Coronavirus: Hong Kong will seek to ramp up testing capacity to 200,000 per day amid growing outbreak
- ‘The current epidemic situation is very severe, and it is moving towards a worsening trend as cases rise,’ says civil service chief Patrick Nip
- Daily caseloads have been in the triple digits over the last three days, and the number of local unlinked infections reached 167 as of Thursday

Hong Kong aims to ramp up its coronavirus testing capacity to 200,000 per day amid an uptick of Delta and Omicron cases towards the end of the Lunar New Year holiday, a senior official has said.
The disclosure came as a source told the Post that more than 130 cases were expected to be confirmed on Friday, of which only two were imported.
Secretary for the Civil Service Patrick Nip Tak-kuen said the Omicron strain was spreading rapidly, and the rising number of untraceable cases meant that even stepped-up contact tracing efforts might not be enough to cope.

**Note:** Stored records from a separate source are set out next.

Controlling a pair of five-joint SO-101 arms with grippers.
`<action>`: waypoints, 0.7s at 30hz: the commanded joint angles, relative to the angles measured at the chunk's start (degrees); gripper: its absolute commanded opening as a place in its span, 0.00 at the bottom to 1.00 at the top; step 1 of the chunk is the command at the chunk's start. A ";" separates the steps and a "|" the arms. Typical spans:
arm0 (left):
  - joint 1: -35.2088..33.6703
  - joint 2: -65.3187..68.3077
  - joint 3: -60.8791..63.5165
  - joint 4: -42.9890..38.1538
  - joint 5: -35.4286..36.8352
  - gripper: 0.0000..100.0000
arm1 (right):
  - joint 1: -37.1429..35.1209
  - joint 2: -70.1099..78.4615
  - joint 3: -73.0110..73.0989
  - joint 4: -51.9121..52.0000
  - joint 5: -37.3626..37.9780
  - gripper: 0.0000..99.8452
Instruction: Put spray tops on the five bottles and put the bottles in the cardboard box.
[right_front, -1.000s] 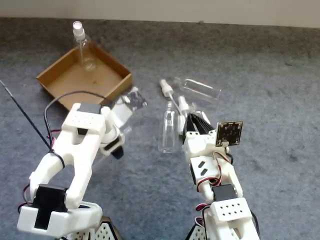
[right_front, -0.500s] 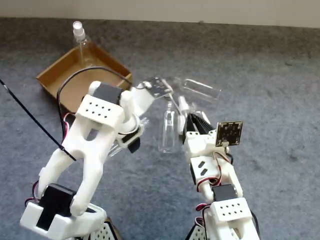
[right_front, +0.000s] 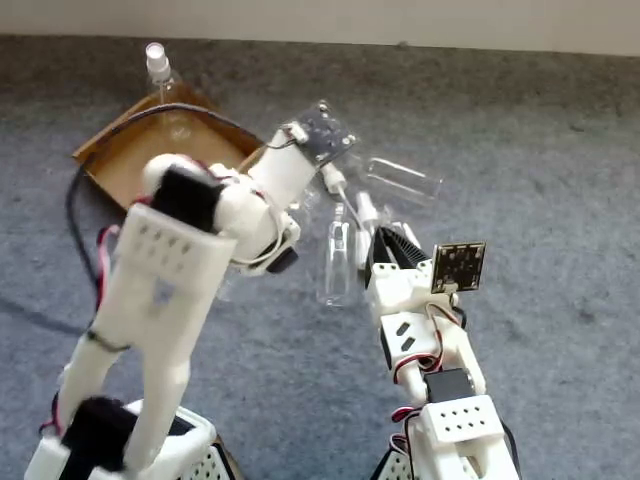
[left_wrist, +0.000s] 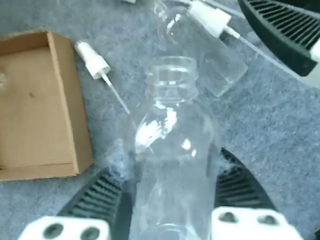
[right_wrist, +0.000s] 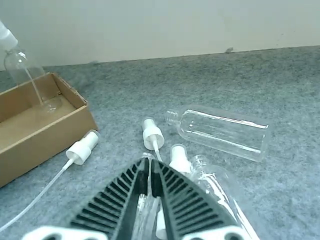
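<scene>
Bottle (left_wrist: 172, 150), clear and capless, in the pinch of the left hand (left_wrist: 172, 195); right hand (right_wrist: 150, 181) pressed together.

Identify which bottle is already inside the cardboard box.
The spray-topped bottle standing in the cardboard box's far corner. The rest are outside: one open bottle in the left tool, others lying on the carpet.

Grey carpeted surface (right_front: 560, 150), pale plain wall (right_wrist: 165, 25) along its far edge
</scene>
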 joint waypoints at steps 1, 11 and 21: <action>0.84 -9.19 -3.21 0.18 0.18 0.05 | -0.22 -0.57 3.30 -1.71 -0.26 0.01; 0.75 -27.30 11.38 -1.23 0.00 0.05 | -0.22 -0.57 3.30 -1.71 -0.26 0.01; 0.31 -47.16 37.23 -18.46 0.00 0.05 | 0.04 -0.57 2.95 -1.71 -0.18 0.01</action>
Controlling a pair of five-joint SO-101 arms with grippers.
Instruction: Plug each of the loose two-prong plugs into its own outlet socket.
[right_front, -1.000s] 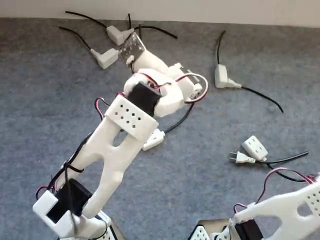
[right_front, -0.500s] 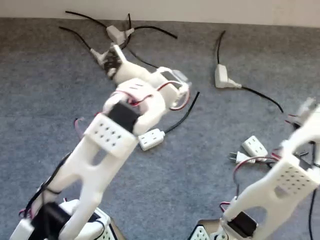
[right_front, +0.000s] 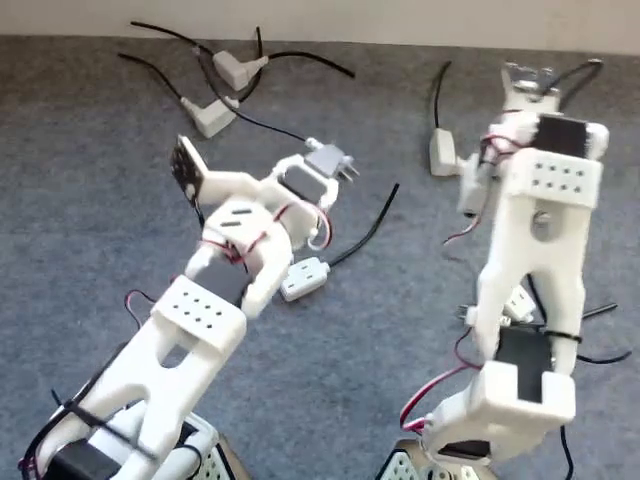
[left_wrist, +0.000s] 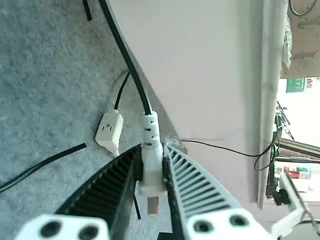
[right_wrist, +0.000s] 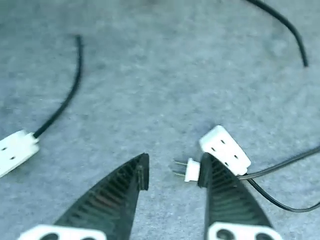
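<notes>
**A:** What is seen from high up?

**B:** White plugs and sockets on black cords are spread over the grey counter (right_front: 90, 240). One outlet socket (right_front: 305, 277) is lying just beside the left arm (right_front: 200, 320). The left gripper (right_front: 188, 170) is held near a white corded piece (right_front: 208, 115) at the far side. The right arm (right_front: 540, 230) is raised tall on the other side, and a second socket (right_front: 515, 300) is partly hidden behind it.

**A:** And from the left wrist?

**B:** The left gripper (left_wrist: 152, 150) is squeezed tight on a white plug (left_wrist: 152, 172). The plug's black cord (left_wrist: 127, 60) is stretched away along a pale wall (left_wrist: 200, 75). A small socket (left_wrist: 110, 131) is lying on the carpet beyond the fingertips, apart from the plug.

**A:** And from the right wrist?

**B:** The right gripper (right_wrist: 175, 162) is spread wide, and nothing is held in it. A loose two-prong plug (right_wrist: 191, 170) is lying just beside one finger (right_wrist: 220, 195). Whether they touch cannot be told. A white socket (right_wrist: 225, 150) is lying just behind that plug, and another socket (right_wrist: 15, 147) is seen well apart.
</notes>
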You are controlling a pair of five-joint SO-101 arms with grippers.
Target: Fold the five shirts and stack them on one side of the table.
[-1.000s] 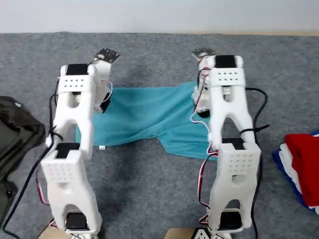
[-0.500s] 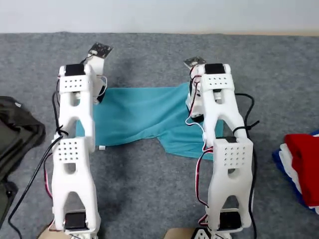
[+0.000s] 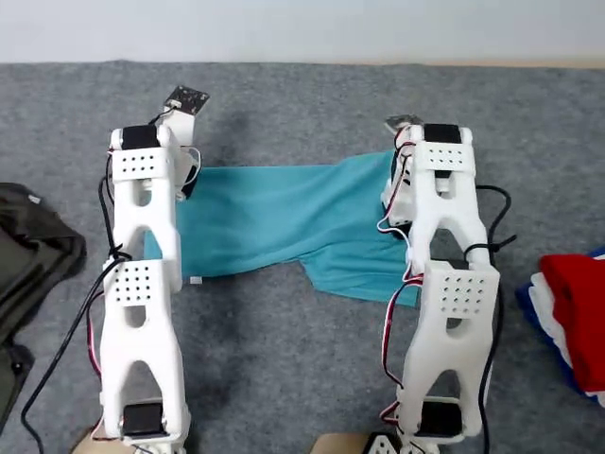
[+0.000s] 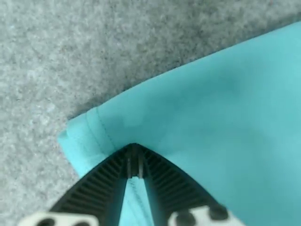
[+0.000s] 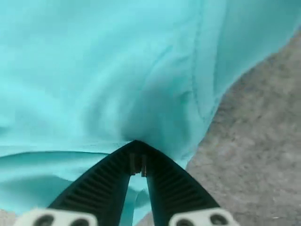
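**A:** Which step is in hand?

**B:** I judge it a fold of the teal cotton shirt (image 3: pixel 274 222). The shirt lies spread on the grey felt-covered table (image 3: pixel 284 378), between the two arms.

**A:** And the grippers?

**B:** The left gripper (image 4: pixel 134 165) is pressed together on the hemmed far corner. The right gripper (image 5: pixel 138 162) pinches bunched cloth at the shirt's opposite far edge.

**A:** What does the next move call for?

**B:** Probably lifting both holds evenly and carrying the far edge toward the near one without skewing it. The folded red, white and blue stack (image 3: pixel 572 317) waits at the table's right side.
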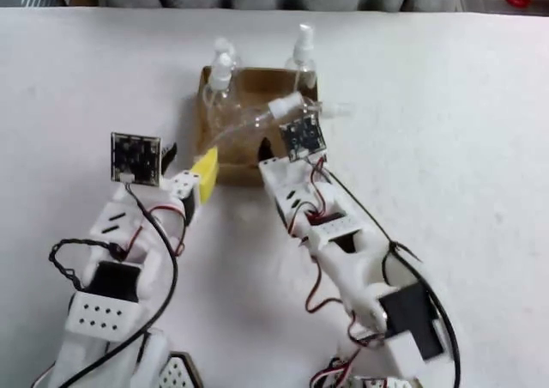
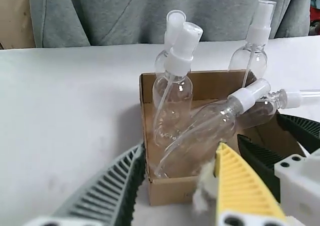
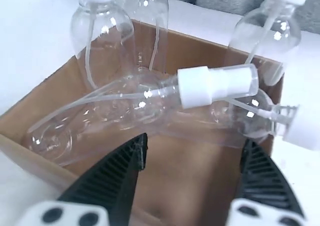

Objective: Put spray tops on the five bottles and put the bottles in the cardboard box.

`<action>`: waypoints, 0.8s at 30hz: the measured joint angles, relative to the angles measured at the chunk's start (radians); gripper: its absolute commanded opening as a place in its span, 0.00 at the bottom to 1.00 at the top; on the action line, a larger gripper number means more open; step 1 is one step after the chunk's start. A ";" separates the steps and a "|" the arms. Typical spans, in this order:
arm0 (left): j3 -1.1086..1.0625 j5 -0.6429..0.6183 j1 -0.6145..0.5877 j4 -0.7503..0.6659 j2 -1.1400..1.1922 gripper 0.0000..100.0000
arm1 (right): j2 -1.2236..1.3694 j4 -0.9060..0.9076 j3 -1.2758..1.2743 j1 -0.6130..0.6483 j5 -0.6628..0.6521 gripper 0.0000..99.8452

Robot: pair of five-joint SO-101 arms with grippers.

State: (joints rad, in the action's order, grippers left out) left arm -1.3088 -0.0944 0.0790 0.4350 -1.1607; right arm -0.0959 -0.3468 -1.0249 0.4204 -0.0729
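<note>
Toward the far side of the table (image 1: 446, 105), the cardboard box (image 1: 233, 175) is shown with the five bottles (image 2: 172, 103) in or beside it. Each bottle is seen to carry a white spray top (image 2: 184, 43), five in all. Two bottles are laid slantwise inside the box, the upper lying bottle (image 3: 125, 108) across the lower. One is leant upright in a far corner. Two more appear to be stood just behind the far wall, though their bases are hidden. On the lower lying bottle some thread is exposed at the neck (image 2: 272, 93), so its top is judged not fully seated.

The left gripper (image 2: 181, 151), with one yellow and one grey finger, is held wide open at the box's near wall, with nothing between its fingers. The right gripper (image 3: 196, 143), black-fingered, is spread wide above the lying bottles and is empty.

The bottles are judged empty, light and thin-walled: smooth, round, liable to roll or slip, and likely to yield if squeezed. A hold across the body below the shoulder is advised, the stiff top being left free.
</note>
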 measured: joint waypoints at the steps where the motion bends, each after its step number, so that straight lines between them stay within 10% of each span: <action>1: 0.000 0.000 0.000 0.000 0.000 0.22 | -0.028 0.031 0.000 0.000 0.000 0.26; 13: -0.017 0.000 0.000 0.000 0.000 0.22 | -0.350 0.367 0.000 -0.072 0.000 0.25; 20: -0.018 0.000 0.000 0.000 0.000 0.22 | -0.476 0.474 0.000 -0.138 0.078 0.00; 24: -0.018 0.000 0.000 0.000 0.000 0.22 | -0.497 0.474 0.000 -0.132 0.086 0.04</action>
State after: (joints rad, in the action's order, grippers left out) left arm -1.3272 -0.0944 0.0790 0.4350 -1.1607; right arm -0.5930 0.1274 -1.0249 0.2885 0.0130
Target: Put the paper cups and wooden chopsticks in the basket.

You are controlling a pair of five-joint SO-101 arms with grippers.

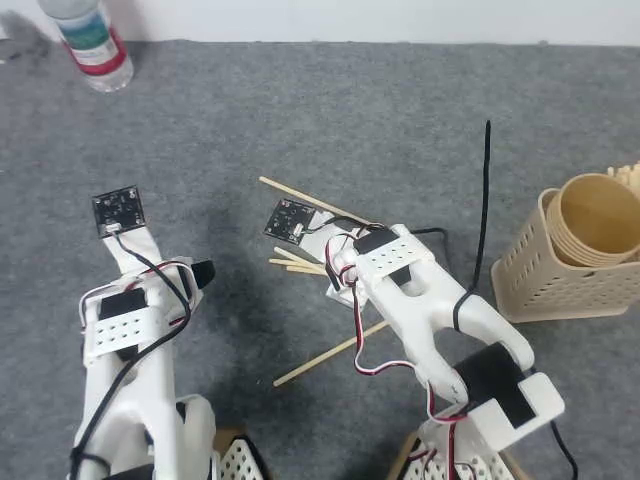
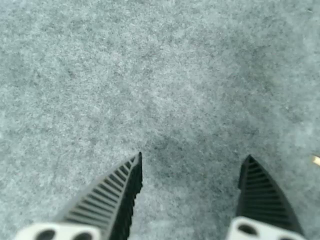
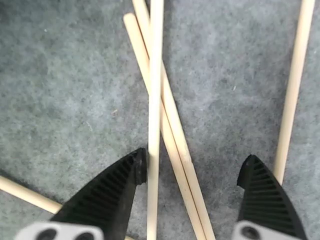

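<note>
3 wooden chopsticks [image 3: 155, 100] lie crossed on the grey mat [image 1: 350, 120] mid-table, between the spread jaws of the right gripper [image 3: 196, 165], which grasps nothing. The stacked paper cups [image 1: 600, 220] sit in the basket [image 1: 545, 285] at the right. The left gripper [image 2: 194, 165], released, hangs over mat at the left.

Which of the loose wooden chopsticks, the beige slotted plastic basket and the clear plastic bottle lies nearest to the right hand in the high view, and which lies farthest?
1. The loose wooden chopsticks: on the grey carpet, directly under the open right hand.
2. The beige slotted plastic basket: off to the right, holding stacked paper cups.
3. The clear plastic bottle: far top-left corner.
</note>
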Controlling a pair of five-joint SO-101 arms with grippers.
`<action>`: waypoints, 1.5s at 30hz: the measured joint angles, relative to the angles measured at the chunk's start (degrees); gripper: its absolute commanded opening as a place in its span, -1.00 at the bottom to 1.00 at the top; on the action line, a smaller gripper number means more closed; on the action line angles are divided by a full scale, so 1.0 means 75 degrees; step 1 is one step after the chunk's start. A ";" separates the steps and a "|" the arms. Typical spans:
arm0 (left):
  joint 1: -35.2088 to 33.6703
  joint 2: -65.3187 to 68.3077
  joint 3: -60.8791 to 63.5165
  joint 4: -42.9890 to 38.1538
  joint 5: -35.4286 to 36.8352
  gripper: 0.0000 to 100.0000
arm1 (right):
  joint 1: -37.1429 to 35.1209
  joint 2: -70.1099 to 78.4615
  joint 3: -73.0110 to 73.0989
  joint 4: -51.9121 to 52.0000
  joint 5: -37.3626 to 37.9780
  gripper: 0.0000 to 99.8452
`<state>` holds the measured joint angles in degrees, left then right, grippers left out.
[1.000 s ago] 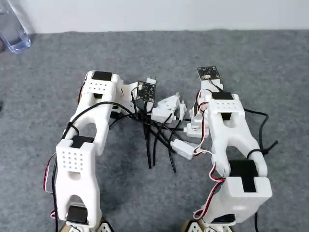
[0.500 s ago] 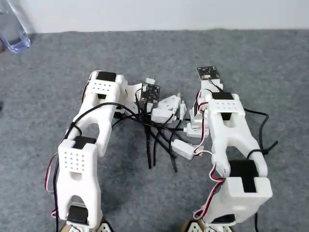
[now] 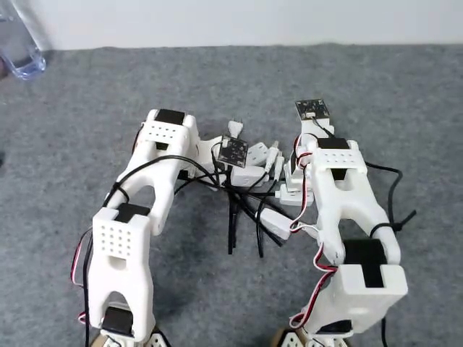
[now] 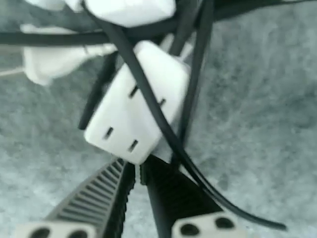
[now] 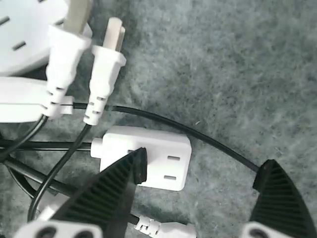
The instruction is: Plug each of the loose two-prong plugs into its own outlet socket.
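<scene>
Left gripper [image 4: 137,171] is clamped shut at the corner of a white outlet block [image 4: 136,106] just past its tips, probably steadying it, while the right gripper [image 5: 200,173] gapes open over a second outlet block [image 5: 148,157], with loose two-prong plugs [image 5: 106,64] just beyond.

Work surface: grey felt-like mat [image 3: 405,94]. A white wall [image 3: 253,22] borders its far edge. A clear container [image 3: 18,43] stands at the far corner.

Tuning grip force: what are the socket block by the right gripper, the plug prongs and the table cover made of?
Outlet socket: white moulded plastic, smooth with a faint sheen.
Plug prongs: flat blades, likely metal, with a dull brass-like tint.
Table cover: grey felt or short-pile carpet, going by the fuzzy mottled texture.
</scene>
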<state>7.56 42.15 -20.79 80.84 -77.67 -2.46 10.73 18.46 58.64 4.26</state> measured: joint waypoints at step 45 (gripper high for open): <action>-0.4325 -0.4923 0.4923 -0.0539 0.7127 -0.89 | -0.1887 -0.2743 -0.0457 0.4642 0.2251 -0.30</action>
<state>-24.88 5.23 16.13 76.79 -24.22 -16.62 -9.85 15.03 93.45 21.14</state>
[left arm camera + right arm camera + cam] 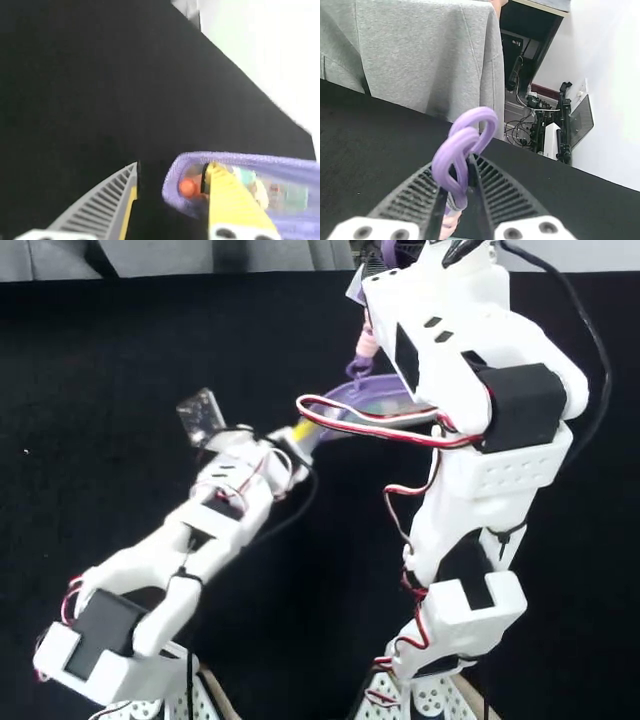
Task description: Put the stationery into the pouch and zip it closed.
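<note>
The purple see-through pouch [375, 398] is held up at the middle back of the black table. In the left wrist view the pouch [280, 162] holds an orange item [188, 187] and pale green items [272, 189]. My left gripper [172, 172] is open at the pouch's near end, its yellow finger [230, 200] across the pouch and its grey finger [117, 197] to the side over the table. From the high view the left gripper [300, 440] sits at the pouch's left tip. My right gripper [460, 167] is shut on the purple zipper cord [465, 137], above the pouch's far end [366, 315].
A small clear object [200, 412] lies on the table left of the left arm. Red and white cables [370, 427] of the right arm loop along the pouch's front. A grey cloth [420, 55] hangs beyond the table's back edge.
</note>
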Robot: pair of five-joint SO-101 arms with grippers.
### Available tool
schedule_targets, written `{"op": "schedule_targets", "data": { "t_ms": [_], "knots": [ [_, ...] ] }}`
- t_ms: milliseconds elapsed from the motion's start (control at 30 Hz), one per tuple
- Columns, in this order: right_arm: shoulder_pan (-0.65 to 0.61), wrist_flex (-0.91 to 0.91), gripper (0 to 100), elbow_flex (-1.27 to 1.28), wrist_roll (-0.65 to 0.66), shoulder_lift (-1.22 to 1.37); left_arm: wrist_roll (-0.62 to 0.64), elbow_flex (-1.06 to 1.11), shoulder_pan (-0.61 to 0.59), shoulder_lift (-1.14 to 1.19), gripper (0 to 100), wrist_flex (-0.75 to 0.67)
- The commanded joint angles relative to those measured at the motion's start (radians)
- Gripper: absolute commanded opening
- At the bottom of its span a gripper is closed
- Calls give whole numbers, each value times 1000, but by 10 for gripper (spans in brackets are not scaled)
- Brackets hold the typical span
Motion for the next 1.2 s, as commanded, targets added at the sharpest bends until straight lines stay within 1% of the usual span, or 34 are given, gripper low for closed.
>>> {"op": "schedule_targets", "data": {
  "t_ms": [0, 200, 267, 333, 400, 533, 633, 733, 800, 900, 1167],
  "knots": [
    [8, -38, 11, -39, -11, -4, 0, -8, -139, -210, 220, -3],
    [6, -49, 11, -36, -46, -4, 0, 239, -358, -733, 220, -3],
    [-14, -87, 11, -35, -52, -4, -2, 320, -415, -893, 220, -2],
    [-41, -132, 11, -33, -52, -2, -2, 375, -447, -1017, 220, -2],
    [-92, -176, 11, -30, -51, -2, -2, 414, -447, -1105, 220, 14],
    [-173, -255, 11, 38, -44, -4, -5, 387, -358, -1181, 220, 215],
    [-195, -339, 11, 119, -44, -4, -5, 340, -248, -1201, 223, 365],
    [-206, -430, 11, 176, -44, -4, -3, 311, -160, -1201, 224, 456],
    [-216, -480, 11, 188, -44, -4, -6, 311, -117, -1201, 224, 466],
    [-238, -531, 11, 185, -44, -13, -6, 318, -88, -1201, 224, 465],
    [-302, -554, 11, 96, -43, -21, -6, 312, -85, -1215, 224, 466]
  ]
}}
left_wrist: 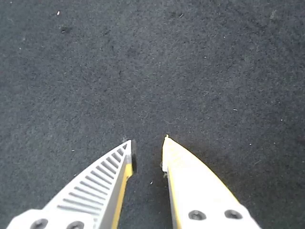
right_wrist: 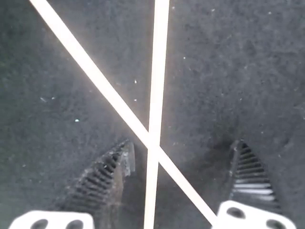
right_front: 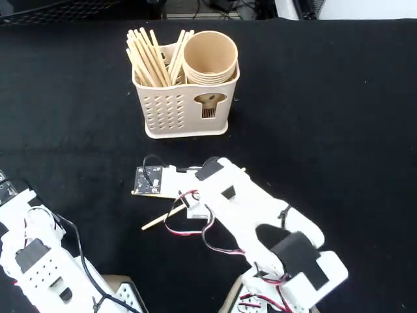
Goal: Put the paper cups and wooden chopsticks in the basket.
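Chopsticks [right_front: 153, 55] fill the basket's [right_front: 186, 114] left compartment at the counter's back, stacked paper cups [right_front: 210, 55] its right. Our left gripper [left_wrist: 147, 140], fingers slightly parted, hangs over the black counter [left_wrist: 190, 57]. Two more chopsticks [right_wrist: 155, 133] lie crossed between our right gripper's [right_wrist: 183, 143] wide-open fingers.

The right arm [right_front: 260, 218] covers most of a chopstick [right_front: 158, 221].
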Motion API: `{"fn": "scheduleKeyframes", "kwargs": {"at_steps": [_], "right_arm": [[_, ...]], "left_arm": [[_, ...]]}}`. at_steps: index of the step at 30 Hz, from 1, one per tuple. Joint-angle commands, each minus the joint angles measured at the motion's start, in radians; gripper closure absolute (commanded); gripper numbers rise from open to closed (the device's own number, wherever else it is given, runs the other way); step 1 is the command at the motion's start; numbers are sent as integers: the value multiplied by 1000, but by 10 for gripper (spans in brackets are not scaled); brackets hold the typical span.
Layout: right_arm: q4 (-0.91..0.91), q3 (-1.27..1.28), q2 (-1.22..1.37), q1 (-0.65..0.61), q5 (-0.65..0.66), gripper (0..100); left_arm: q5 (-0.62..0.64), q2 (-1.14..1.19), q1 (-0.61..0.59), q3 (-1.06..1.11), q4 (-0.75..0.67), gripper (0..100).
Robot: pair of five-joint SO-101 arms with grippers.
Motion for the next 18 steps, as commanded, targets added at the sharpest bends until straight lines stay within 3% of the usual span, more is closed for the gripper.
{"fn": "scheduleKeyframes", "kwargs": {"at_steps": [1, 4, 18], "right_arm": [[-18, -35, 10, -12, -5, 831], [-17, -35, 12, -11, -8, 988], [41, -31, -36, -8, -11, 986]], "left_arm": [[2, -12, 12, -27, -15, 880], [2, -12, 12, -27, -14, 880], [2, -12, 12, -27, -14, 880]]}}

“The current epidemic situation is very severe, and it is moving towards a worsening trend as cases rise,” Nip told a radio show. “With more than a hundred untraceable cases at the moment, it could mean there are some 200 unknown transmission chains in the community.”
Currently, contractors process an average of some 100,000 nucleic acid tests every day in Hong Kong. More than 3.5 million coronavirus tests were conducted across the city over the past month, according to the official statistics.
“We have increased the testing capacity to about 170,000 to 180,000 a day, and we hope the number of tests will increase to 200,000 per day soon,” Nip said.
City leader Carrie Lam Cheng Yuet-ngor said earlier that she would not rule out seeking help from the mainland in ramping up testing capacity if necessary.
Hong Kong has been facing a growing wave of coronavirus infections since late December, with the daily caseload in triple digits over the last three days, and the number of local unlinked infections reaching 167 as of Thursday.